Spend where the bookings are

The cost of Google Ads for pest control is not really a dollar figure. It is a targeting decision wearing a dollar sign. Point a small budget at the biggest keyword and it vanishes. Point the same budget at one sharp service in one area and it books jobs you can build on. The operators who win are not the ones spending the most. They are the ones spending where the intent is highest and measuring every call.

If you already run ads and you are not sure whether your budget is landing on the searches that book, that is exactly what a free report shows. It is the fastest way to see where the money is going and what is wasted, before you change a thing.

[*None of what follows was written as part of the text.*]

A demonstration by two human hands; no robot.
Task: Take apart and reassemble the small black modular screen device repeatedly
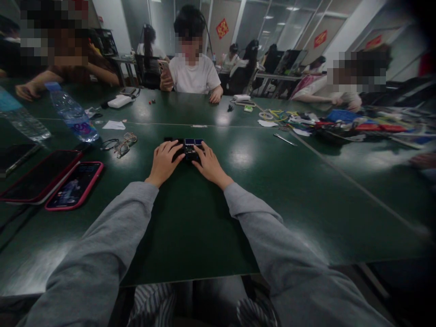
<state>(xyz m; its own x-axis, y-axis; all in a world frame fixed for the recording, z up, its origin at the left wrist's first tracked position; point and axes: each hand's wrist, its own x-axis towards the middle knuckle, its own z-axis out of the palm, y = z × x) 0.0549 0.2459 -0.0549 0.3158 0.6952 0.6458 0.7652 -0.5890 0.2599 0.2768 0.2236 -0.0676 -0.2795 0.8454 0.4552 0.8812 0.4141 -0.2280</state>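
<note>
Between my two hands, a small black device with dark blue panels (193, 142) rests on the dark green table (190, 218). Its kind is too small and dim to make out. My left hand (163, 160) is closed over its left side, with the thumb near the front edge. From the other side, my right hand (209, 162) grips its right end, fingers bent along the panels. Both hands hide parts of the device. A pair of glasses (123, 146) lies to the left of my left hand.
Two plastic bottles (76, 119) and phones, one in a pink case (75, 186), are at the left. A pen (285, 139) and a heap of tangled cables (344, 125) lie to the right. People sit across the table; one in a white shirt (194, 75) holds a phone.
</note>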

See where your budget is leaking, free

Give me view-only access and I will spend about 15 minutes pulling your Google Ads apart, then hand you a plain-English report showing exactly where the money goes and what is wasted. You keep it either way. No pitch, just the numbers.

Common questions

Pest control Google Ads costs, answered

What is the minimum budget for pest control Google Ads?
If you focus on one specific service in one area, you can get real leads from $300 to $500 a month, because sharp searches like wasp nest removal cost less per click and convert higher. To compete on broad terms like "pest control near me" against the national chains, you realistically need $2,000 to $3,000 a month. Budget follows the keyword you pick, not the other way around.
How much does a pest control lead cost on Google?
A well-optimised search campaign lands most pest control leads between $40 and $100, with national averages sometimes higher in competitive cities. Local Service Ads are cheaper per lead, around $20 to $30 when managed well. Costs have been rising about 10 percent a year, so check your own market rather than relying on last year's figure.
Why are pest control clicks so expensive?
Two reasons. A pest problem is urgent and valuable, so a booked job is worth a lot, which pulls click prices up. And national brands like Terminix and Orkin bid aggressively on the broad terms, driving those prices past $30 a click. The fix is not to outbid them, it is to target sharper, cheaper searches they care less about.
Are Local Service Ads cheaper than Google search ads?
Usually, per lead. Local Service Ads bill per lead at roughly $20 to $30 and convert at 30 to 40 percent because they are gated and local. Search ads cost more per lead but catch the exact phrase someone types and give you more control. Most pest control accounts run both and let the numbers decide the split.